Secretário-geral faltou à reunião da Permanente, onde o tema nem existiu. Na direção temem-se mais desenvolvimentos do caso

Filipe Santos Costa

Filipe Santos Costa

Jornalista da secção Política

Feliciano Barreiras Duarte não esteve na reunião desta semana da Comissão Permanente do PSD, realizada na terça-feira. Foi o dia em que o caso que abala a reputação do secretário-geral do PSD teve o principal desenvolvimento: a abertura de uma investigação, entregue ao Departamento de Investigação e Ação Penal de Lisboa. Ao que o Expresso apurou, entre os membros da Permanente havia a expectativa de que Barreiras Duarte pudesse dar explicações sobre as suspeitas de que é alvo desde que o jornal “Sol” revelou que, ao contrário do que afirma há uma década no seu currículo, Feliciano nunca foi visiting scholar da Universidade da Califórnia. O social-democrata não só nunca teve esse estatuto, como o documento que apresentou para reiterar a sua versão não passa de um convite para um programa de doutoramento em que nunca participou. Pior: a alegação de que seria investigador da instituição norte-americana voltou a ser feita no âmbito do mestrado que Barreiras Duarte fez na UAL, e terá sido levada em conta para o dispensar de assistir a aulas — por essa razão, a universidade revelou que está a rever as condições em que lhe conferiu o mestrado.

Não só Barreiras Duarte não foi à Permanente, como o assunto não foi sequer abordado na reunião, sabe o Expresso. Foi como se o tema que mais embaraçou o PSD na última semana não existisse. Ao contrário do que aconteceu com as suspeitas em torno de Elina Fraga: Rio deu-lhe a palavra e, perante a Permanente e a Comissão Política Nacional, Elina esclareceu cada pormenor da investigação de que é alvo.
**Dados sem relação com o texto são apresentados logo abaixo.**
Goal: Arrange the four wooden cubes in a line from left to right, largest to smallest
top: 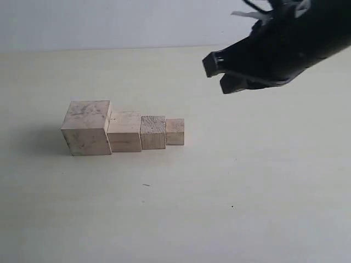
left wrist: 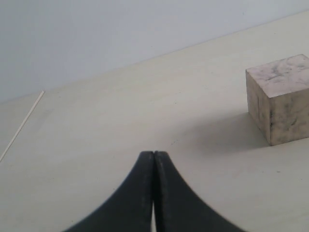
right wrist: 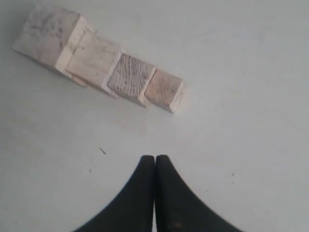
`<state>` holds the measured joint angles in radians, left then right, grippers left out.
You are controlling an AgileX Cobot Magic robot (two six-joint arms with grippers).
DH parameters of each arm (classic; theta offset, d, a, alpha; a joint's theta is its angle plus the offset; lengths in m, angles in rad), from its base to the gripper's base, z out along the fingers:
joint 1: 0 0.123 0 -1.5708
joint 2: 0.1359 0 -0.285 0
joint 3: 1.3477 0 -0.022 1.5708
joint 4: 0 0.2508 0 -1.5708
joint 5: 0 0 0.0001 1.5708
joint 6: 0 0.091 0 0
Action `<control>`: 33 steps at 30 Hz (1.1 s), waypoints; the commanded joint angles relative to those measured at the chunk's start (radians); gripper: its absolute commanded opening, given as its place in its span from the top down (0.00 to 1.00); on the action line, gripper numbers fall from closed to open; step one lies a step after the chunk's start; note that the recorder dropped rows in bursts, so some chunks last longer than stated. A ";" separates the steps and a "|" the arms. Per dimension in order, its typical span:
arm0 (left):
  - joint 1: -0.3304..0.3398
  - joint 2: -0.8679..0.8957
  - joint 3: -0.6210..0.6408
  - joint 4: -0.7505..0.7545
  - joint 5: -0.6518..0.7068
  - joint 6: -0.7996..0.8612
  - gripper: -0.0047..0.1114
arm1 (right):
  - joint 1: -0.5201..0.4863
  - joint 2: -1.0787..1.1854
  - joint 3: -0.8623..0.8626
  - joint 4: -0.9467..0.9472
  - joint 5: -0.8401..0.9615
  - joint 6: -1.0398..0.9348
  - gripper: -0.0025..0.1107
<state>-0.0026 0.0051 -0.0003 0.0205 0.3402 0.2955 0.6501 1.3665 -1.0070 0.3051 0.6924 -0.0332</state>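
Four wooden cubes stand touching in a row on the pale table. From left to right they are the largest mottled cube (top: 86,127), the second cube (top: 124,131), the third cube (top: 153,132) and the smallest cube (top: 175,131). My right gripper (top: 218,74) hangs above and to the right of the row, shut and holding nothing. Its wrist view shows the shut gripper (right wrist: 155,158) apart from the largest cube (right wrist: 48,36) and the smallest cube (right wrist: 164,89). My left gripper (left wrist: 153,153) is shut and empty, with the largest cube (left wrist: 282,99) off to one side. The left arm is out of the exterior view.
The pale table (top: 230,181) stretches around the row, with a few small dark specks (top: 146,185) on it. A plain light wall (top: 109,22) runs behind the table's far edge. A thin pale line (left wrist: 21,126) crosses the surface in the left wrist view.
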 commanded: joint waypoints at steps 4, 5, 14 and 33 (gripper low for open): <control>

No domingo, quando foi ao congresso do CDS, Rio desvalorizou o affair Feliciano, resumindo tudo a uma informação que estaria a mais no currículo e que Barreiras Duarte já havia corrigido. Porém, a situação do secretário-geral é considerada muito delicada, mesmo no inner circle de Rui Rio. Sobretudo por haver receio de que possam surgir novas revelações comprometedoras sobre o passado do secretário-geral. Barreiras Duarte foi um elemento decisivo na campanha de Rio e um dos seus colaboradores mais próximos desde os primeiros passos da candidatura. E, no processo de reorganização que Rio quer lançar no PSD, continuaria a ser uma peça central. Mas ninguém põe as mãos no fogo pela sua permanência em funções.

Para já, Feliciano não se demite e mal tem sido visto. Faltou à Permanente, faltou à reunião da comissão parlamentar a que preside (Trabalho e Segurança Social), foi substituído num debate sobre trabalho em que devia ter falado em nome do PSD e, no debate quinzenal, deixou-se ficar na última fila. Há duas semanas, estava na primeira, ao lado de Negrão. A questão, agora, é se ficará discretamente em segundo plano ou se acabará por sair de vez da fotografia.